- **Directions**
Retype, word for word, every line of the records below starting at the one that contains "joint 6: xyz" and ending at the one that contains "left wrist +"; include both of those lines and nothing more.

- **Stored data**
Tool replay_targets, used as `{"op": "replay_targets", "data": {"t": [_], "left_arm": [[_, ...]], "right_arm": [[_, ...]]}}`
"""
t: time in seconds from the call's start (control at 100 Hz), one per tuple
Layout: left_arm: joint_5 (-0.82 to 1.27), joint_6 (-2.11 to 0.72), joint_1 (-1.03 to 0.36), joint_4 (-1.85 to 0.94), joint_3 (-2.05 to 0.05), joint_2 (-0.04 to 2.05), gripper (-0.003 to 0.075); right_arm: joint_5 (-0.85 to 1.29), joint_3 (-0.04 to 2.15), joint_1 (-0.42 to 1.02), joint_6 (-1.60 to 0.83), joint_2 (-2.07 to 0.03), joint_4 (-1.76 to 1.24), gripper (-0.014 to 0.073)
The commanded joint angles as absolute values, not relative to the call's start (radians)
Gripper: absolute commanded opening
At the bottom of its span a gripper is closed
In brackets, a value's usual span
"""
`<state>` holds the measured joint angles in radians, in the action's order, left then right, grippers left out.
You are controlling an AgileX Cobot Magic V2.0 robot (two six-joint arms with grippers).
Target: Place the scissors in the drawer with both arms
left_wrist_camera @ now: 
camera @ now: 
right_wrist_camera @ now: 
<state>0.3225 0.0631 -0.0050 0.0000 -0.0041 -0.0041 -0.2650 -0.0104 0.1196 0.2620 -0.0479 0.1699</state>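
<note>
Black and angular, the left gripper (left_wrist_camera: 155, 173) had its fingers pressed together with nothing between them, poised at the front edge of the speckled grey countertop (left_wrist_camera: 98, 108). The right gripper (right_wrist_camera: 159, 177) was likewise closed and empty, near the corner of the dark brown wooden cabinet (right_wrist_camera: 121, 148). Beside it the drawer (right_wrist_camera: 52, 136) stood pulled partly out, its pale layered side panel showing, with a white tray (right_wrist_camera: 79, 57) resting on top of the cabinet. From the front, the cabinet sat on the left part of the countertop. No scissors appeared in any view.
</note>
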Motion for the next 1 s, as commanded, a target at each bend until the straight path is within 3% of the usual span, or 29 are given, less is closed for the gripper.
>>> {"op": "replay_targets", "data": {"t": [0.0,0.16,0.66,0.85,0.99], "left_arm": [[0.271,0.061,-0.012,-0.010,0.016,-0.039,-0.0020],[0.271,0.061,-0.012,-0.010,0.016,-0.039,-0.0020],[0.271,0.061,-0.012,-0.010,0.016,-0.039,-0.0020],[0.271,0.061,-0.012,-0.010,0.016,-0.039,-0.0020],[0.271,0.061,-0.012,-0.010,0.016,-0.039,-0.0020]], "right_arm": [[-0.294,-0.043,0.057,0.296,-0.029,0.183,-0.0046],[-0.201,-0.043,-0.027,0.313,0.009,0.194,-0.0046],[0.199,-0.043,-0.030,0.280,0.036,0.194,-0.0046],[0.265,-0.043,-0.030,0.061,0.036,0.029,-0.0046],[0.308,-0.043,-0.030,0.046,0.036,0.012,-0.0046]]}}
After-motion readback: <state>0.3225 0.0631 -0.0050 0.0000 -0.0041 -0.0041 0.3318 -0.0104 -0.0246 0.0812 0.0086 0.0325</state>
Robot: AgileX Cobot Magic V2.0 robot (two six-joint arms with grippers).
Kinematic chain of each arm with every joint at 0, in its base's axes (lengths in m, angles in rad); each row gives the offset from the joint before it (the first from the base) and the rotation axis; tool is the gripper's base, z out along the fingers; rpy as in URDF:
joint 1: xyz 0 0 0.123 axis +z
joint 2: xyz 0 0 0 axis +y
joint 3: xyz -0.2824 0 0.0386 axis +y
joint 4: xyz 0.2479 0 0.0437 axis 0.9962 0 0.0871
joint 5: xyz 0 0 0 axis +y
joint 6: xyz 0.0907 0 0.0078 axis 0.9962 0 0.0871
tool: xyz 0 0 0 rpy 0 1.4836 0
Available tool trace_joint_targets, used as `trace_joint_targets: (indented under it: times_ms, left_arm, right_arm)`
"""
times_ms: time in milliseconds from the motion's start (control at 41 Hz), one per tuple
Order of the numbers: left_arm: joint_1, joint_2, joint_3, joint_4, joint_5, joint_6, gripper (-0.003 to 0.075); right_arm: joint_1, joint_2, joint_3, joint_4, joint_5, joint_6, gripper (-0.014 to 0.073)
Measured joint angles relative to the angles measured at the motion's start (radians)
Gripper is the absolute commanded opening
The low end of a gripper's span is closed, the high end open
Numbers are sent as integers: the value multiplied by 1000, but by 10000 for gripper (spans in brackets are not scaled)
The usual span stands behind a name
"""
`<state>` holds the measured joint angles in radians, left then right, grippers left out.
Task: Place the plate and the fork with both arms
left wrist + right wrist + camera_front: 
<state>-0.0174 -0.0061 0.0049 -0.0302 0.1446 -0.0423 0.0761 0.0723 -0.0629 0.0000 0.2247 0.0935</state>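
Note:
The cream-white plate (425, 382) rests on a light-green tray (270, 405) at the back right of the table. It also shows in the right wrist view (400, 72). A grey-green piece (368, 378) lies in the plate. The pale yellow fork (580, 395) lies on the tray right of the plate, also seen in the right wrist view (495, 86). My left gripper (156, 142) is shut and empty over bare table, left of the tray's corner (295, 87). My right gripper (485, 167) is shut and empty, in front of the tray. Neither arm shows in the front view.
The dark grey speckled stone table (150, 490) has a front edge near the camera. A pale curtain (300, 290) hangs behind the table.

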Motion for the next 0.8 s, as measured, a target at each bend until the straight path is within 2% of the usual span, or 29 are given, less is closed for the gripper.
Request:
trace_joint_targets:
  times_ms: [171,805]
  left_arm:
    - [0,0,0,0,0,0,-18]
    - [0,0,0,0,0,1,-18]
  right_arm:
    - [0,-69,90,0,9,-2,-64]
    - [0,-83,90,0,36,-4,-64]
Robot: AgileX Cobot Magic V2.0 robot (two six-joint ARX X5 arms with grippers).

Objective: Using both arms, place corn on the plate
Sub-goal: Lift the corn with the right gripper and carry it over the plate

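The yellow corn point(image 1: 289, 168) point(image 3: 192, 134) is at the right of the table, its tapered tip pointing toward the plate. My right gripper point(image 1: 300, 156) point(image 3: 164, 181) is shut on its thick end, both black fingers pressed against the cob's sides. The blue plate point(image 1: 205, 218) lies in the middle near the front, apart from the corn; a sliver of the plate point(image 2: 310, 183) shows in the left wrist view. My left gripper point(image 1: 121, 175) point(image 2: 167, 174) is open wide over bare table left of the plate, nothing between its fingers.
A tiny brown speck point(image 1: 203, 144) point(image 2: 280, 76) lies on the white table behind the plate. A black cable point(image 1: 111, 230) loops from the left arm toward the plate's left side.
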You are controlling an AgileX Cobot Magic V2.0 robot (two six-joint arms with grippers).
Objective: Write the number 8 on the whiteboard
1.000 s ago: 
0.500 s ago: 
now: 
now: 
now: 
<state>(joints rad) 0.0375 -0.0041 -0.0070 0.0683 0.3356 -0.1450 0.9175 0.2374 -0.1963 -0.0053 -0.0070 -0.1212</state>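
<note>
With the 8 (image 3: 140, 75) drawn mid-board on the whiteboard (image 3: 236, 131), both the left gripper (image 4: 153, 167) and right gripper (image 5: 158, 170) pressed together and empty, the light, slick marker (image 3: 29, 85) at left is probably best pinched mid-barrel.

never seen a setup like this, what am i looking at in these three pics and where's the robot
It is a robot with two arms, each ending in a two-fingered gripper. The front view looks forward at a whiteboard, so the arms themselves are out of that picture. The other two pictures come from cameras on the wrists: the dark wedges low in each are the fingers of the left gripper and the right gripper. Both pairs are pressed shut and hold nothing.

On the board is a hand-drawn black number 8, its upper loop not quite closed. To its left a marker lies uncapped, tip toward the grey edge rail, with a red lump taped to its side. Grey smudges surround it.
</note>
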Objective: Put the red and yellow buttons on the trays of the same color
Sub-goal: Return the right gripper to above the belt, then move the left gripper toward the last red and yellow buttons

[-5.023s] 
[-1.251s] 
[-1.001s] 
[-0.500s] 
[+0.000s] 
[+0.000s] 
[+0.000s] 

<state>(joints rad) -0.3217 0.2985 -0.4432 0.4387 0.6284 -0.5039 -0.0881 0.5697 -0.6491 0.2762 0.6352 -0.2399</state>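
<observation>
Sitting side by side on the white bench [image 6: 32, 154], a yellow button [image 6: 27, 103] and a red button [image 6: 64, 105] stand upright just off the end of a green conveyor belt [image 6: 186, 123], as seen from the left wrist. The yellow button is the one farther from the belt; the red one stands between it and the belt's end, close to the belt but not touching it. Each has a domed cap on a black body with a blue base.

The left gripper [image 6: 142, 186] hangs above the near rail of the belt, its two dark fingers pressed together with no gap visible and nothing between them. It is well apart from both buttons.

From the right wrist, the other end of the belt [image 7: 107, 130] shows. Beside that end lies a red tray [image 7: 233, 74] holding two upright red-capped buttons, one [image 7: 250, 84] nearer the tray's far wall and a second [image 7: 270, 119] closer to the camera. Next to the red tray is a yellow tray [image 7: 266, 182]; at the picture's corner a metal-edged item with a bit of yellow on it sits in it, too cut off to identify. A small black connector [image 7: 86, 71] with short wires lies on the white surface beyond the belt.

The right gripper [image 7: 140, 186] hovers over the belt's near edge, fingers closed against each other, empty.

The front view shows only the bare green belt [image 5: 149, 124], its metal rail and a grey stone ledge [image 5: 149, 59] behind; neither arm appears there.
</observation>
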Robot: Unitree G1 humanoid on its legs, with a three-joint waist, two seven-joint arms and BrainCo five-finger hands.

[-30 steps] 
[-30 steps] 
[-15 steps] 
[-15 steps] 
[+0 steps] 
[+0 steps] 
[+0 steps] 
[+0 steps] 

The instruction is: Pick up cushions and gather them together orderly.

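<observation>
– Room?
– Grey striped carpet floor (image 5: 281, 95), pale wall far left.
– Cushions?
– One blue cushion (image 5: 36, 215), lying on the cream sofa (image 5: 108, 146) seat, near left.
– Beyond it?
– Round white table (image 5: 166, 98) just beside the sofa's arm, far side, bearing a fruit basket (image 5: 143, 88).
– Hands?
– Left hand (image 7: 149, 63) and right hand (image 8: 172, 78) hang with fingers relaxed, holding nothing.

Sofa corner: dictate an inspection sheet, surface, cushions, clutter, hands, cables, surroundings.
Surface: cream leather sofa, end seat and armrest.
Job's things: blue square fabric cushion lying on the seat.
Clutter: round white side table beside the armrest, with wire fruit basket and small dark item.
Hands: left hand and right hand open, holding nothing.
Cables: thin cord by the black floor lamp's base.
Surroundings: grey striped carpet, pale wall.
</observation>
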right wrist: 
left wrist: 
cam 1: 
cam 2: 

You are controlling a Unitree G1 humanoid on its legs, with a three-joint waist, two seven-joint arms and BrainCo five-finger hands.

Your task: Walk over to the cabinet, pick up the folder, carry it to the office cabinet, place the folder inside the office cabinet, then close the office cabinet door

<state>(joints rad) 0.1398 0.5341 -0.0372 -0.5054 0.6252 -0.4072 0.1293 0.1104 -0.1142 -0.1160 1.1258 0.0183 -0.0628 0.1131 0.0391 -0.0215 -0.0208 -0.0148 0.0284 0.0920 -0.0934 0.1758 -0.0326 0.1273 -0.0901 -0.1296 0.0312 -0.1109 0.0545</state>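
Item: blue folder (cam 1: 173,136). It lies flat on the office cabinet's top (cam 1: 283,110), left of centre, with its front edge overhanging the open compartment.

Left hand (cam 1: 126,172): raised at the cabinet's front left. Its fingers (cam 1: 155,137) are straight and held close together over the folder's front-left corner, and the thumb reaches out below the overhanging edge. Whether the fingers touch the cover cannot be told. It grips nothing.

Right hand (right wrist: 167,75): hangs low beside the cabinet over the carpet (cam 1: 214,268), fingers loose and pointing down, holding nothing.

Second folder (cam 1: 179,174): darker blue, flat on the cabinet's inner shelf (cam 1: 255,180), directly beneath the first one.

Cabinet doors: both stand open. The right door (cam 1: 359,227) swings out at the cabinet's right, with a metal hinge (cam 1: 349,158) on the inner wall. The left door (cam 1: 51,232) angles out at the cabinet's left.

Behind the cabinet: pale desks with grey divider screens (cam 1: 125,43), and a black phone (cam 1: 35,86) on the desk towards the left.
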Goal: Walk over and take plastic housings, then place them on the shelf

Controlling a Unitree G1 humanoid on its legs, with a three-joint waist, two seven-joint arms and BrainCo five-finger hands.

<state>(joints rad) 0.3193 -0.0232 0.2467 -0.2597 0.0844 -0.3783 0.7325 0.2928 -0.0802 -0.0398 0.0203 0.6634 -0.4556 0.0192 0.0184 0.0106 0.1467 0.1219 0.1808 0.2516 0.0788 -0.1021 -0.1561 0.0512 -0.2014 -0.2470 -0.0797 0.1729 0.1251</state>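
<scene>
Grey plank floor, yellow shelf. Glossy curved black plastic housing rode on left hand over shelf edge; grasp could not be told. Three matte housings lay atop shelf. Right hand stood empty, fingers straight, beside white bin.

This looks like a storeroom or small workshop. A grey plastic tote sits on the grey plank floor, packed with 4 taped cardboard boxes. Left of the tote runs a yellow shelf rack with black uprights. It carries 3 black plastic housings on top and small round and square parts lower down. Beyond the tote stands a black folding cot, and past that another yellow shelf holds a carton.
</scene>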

- **Response for this exercise**
joint 6: xyz 0.0907 0 0.0078 axis 0.9962 0 0.0871
tool: xyz 0 0 0 rpy 0 1.4836 0
Available tool trace_joint_targets, used as `trace_joint_targets: (indented under it: times_ms, left_arm, right_arm)`
"""
times_ms: time in milliseconds from the motion's start (control at 41 Hz), one per tuple
Order of the numbers: left_arm: joint_1, joint_2, joint_3, joint_4, joint_5, joint_6, gripper (-0.003 to 0.075); right_arm: joint_1, joint_2, joint_3, joint_4, joint_5, joint_6, gripper (-0.014 to 0.073)
Measured joint angles relative to the angles measured at the motion's start (radians)
Gripper is the absolute commanded opening
The low end of a gripper's span is closed, the high end open
Numbers are sent as integers: the value multiplied by 1000, but by 10000 for gripper (spans in brackets are not scaled)
The usual span stands behind a name
"""
`<state>` holds the measured joint angles in radians, left then right, grippers left out.
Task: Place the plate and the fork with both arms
left wrist + right wrist + camera_front: 

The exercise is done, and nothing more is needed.